## PROBLEM:
Go over the lines below, and when one contains the word "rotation", copy it.

[Source data]
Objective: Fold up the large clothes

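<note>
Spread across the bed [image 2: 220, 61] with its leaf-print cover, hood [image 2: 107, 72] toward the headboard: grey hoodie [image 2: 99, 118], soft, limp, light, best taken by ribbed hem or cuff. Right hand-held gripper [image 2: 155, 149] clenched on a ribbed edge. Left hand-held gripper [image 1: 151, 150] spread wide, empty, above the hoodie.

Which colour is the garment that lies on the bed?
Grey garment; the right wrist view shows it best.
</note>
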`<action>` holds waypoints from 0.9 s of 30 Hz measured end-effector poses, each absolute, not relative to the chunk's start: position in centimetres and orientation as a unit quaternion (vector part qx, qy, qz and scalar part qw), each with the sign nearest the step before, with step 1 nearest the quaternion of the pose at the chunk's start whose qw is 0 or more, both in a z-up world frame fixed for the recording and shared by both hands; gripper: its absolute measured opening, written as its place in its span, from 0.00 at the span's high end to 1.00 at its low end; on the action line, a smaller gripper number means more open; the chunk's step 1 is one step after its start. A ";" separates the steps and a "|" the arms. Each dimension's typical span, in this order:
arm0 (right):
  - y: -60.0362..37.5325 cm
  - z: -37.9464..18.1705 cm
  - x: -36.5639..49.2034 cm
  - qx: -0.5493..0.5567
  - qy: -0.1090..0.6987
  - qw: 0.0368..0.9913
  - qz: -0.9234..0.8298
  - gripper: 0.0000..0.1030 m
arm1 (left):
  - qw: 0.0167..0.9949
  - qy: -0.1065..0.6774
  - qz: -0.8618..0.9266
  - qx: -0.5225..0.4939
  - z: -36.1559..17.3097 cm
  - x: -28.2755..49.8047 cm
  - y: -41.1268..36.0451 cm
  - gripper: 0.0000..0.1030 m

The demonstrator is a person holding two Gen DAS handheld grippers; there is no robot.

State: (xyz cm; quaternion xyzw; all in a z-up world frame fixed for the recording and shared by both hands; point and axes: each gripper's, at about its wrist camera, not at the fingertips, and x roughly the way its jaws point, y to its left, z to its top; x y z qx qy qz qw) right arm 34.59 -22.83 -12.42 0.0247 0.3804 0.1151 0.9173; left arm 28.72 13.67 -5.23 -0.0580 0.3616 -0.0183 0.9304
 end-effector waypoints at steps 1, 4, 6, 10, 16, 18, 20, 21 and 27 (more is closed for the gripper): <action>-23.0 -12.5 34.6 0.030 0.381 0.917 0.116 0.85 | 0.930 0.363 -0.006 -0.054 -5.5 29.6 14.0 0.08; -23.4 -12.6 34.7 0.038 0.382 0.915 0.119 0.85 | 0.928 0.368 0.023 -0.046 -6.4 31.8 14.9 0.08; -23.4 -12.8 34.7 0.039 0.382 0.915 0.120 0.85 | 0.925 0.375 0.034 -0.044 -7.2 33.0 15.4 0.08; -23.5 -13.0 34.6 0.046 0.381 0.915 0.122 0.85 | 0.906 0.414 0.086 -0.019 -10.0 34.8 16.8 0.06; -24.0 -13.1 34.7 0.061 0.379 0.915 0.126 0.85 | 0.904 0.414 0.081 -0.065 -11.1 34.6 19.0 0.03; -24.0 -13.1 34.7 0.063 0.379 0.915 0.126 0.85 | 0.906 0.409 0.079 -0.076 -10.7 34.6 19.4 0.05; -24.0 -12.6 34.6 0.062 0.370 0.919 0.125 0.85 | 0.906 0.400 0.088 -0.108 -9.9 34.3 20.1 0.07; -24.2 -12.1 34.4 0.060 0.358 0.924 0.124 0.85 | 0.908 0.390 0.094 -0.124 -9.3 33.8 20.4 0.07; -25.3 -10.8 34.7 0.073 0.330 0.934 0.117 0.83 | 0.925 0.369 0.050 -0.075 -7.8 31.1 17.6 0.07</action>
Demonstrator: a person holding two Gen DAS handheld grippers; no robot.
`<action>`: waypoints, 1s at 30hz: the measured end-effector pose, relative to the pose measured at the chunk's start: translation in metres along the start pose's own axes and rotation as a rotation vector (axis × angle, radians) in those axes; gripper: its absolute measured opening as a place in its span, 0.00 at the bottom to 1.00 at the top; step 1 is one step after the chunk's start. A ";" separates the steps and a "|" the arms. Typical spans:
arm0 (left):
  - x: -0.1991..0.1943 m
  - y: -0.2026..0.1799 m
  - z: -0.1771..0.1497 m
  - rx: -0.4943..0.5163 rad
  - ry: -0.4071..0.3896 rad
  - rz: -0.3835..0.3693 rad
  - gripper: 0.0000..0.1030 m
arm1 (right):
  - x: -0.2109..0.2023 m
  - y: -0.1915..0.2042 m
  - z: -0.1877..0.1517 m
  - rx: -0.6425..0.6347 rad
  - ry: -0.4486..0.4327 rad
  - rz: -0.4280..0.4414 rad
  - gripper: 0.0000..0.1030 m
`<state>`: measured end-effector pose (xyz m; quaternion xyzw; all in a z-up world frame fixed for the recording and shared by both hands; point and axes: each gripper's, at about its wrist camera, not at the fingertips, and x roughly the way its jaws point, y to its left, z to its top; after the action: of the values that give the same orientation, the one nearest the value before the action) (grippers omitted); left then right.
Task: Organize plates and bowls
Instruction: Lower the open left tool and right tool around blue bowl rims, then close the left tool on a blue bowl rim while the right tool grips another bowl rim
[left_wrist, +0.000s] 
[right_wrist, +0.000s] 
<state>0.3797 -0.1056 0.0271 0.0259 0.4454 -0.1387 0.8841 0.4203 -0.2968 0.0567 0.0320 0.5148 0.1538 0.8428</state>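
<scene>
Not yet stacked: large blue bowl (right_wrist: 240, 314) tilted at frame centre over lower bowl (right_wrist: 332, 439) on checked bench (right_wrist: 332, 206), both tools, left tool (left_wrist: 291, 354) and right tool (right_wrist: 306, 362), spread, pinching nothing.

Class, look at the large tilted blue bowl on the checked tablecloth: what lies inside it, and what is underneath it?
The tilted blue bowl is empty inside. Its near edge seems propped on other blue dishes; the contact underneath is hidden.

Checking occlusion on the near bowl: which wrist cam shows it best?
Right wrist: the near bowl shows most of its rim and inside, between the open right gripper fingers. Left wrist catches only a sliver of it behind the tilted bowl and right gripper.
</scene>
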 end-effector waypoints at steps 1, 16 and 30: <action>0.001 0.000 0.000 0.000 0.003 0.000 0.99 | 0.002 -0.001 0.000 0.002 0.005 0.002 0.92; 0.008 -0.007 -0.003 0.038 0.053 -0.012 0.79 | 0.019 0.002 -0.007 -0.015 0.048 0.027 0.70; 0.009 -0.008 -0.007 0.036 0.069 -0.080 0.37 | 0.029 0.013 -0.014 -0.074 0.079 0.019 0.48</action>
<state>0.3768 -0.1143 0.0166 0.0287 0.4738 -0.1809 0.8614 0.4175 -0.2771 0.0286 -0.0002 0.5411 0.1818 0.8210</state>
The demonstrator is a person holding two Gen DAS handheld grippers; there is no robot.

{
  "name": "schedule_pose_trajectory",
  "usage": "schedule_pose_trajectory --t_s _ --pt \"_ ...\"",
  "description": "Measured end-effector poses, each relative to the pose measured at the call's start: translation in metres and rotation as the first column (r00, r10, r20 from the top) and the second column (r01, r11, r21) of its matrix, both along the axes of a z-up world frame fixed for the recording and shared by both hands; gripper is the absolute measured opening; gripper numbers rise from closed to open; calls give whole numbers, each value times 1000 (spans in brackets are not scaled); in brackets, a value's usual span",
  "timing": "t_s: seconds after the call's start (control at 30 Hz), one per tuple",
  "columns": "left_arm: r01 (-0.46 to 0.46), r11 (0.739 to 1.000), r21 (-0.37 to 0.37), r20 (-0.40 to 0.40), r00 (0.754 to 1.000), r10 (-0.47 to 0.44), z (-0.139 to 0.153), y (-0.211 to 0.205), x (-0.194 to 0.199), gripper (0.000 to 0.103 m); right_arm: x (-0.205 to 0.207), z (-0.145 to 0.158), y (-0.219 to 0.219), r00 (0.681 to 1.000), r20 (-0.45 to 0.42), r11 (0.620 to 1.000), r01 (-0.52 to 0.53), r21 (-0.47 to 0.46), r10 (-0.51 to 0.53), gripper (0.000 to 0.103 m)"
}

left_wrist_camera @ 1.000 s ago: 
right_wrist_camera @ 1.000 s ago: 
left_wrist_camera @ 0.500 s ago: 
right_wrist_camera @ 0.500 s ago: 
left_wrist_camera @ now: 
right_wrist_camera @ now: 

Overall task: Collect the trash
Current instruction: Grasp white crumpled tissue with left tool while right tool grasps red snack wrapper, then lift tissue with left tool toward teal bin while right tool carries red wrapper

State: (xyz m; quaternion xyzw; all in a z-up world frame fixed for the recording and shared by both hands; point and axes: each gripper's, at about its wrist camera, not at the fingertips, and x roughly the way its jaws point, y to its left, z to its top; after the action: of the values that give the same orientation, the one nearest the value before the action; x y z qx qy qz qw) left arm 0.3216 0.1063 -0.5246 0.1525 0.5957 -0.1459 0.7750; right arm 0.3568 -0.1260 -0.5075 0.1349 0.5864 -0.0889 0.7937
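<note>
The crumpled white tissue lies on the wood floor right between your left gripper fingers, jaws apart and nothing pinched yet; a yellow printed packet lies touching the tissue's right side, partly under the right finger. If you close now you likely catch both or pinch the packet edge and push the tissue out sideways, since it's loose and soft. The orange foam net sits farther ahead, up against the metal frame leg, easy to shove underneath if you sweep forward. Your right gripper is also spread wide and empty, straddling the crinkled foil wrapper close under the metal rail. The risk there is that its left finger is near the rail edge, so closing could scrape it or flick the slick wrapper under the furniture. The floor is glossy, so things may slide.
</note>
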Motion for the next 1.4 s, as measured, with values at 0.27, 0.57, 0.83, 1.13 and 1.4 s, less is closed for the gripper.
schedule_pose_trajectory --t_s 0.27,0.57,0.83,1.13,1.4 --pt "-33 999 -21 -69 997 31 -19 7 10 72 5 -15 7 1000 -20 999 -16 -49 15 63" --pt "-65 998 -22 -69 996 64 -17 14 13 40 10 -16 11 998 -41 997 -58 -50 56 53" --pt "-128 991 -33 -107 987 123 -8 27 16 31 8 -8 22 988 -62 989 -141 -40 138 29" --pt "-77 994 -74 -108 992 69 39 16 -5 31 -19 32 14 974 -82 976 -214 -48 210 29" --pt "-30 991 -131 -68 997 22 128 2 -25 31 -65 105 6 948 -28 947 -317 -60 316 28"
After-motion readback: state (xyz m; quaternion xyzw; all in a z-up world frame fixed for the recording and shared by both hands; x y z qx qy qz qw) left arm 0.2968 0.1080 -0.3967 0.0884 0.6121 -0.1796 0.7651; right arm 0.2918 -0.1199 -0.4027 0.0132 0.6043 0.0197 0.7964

## YOUR SOLUTION:
`<action>`: waypoints, 1s at 30hz: the measured end-effector pose, relative to the pose measured at the chunk's start: translation in metres along the start pose's own axes and rotation as a rotation vector (axis × angle, radians) in those axes; gripper: its absolute measured opening as a place in its span, 0.00 at the bottom to 1.00 at the top; step 1 is one step after the chunk's start. A ";" separates the steps and a "|" the arms. Typical spans:
  "description": "Measured end-effector poses, each relative to the pose measured at the call's start: translation in metres and rotation as the first column (r00, r10, r20 from the top) and the second column (r01, r11, r21) of its matrix, both along the axes of a z-up world frame fixed for the recording and shared by both hands; gripper is the absolute measured opening; gripper numbers rise from closed to open; calls give whole numbers, each value times 1000 (spans in brackets are not scaled); in brackets, a value's usual span",

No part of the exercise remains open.